I think it is funny that in the a week the government will take 700 billion or more of new debt to buy things no investor truly understands and have suddenly and collectively realized have a likelihood of being almost worthless. Even the natives thought those glass beads might be valuable.
It's also amusing that the government is utterly paralyzed and doing far, far less than necessary about worldwide climate, energy and food crises which are only getting worse, but it's willing to commit many times more resources it spends on those obvious problems to a problem nobody knows how to properly define. There was a hurricane that's decimated Haiti and Cuba: I don't even see the destruction much played on the news. There is no serious discussion of lifting the US embargo on Cuba to help it, even though it asked, and the west is doing little, as usual, to help Haiti. But we'll quickly spend money buying "confidence" like some dork would for herbal viagra. This crisis isn't like the dirty thirties either. There is no malnutrition in America, like then. There is no dust bowl. There are no mass suicides. Until there is a similar panic, I fail to see why such an enormous obligation should be shouldered by the American citizen and future generations which will almost surely severely constrain their ability to spend money on far more serious looming crises.

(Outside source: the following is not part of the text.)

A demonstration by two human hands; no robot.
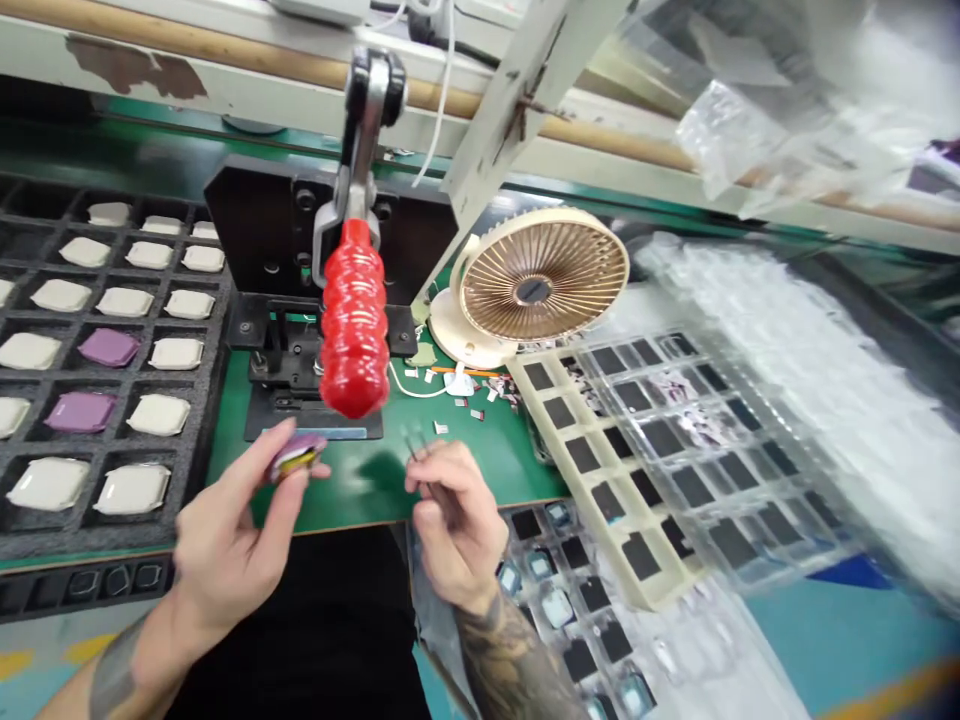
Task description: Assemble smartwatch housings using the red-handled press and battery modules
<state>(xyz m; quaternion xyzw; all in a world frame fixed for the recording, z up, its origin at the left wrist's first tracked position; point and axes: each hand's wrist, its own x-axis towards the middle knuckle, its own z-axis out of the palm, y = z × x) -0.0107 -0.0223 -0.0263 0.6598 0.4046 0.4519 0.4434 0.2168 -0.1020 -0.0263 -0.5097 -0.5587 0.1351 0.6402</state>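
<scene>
My left hand [236, 515] pinches a small purple casing [294, 452] between thumb and fingertips, tilted so that a yellow part shows along its edge. To the right, my right hand [457, 515] is closed round a pair of tweezers [414, 447], whose tips point up and away, slightly blurred. The tips are apart from the casing, and I cannot see anything between them. Just beyond both hands stands a black toggle press with a red ribbed handle [355, 325]. A blue strip [319, 434] runs along the front of its base plate.
At left, a dark foam tray [196, 420] holds white casings and a couple of purple ones. A beige fan [544, 285] stands behind small scattered parts [480, 395]. Plastic compartment trays [551, 420] lean at right, overhanging the green bench [360, 500]. Clear bags [795, 150] hang above.
</scene>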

I've been a long-time reader and lurker but never a poster on this blog. I've been an investment banker for over 15 years.
occasional observer is 100% spot on. Freddie and Fannie had little or nothing to do with the problems we're facing in the structured debt market. Jeez, it's supply and demand -- there was so much demand for MBS the wildest of wild west mortgage companies were pumping out product as fast as they could get homeowners to sign the stack of paperwork. Millions of loans. Why? Because there were ready buyers, all the time, every minute of the day. THAT'S subprime. Heck, that's Alt-A. At least Freddie and Fannie had SOME underwriting standards. Because of the high demand for raw materials (mortgage loans) to manufacture products (RMBS), some of the investment banks actually vertically integrated, acquiring mortgage originators and servicers. For instance, Goldman Sachs owns one of the more predatory lenders/servicers of subprime/Alt-A out there, Litton Loans. Now they're putting a gun to the head of Congress and demanding the Treasury sign a deal that they would never, and I mean NEVER, advise a client to sign. If they did, they'd be sued for gross negligence and they would lose.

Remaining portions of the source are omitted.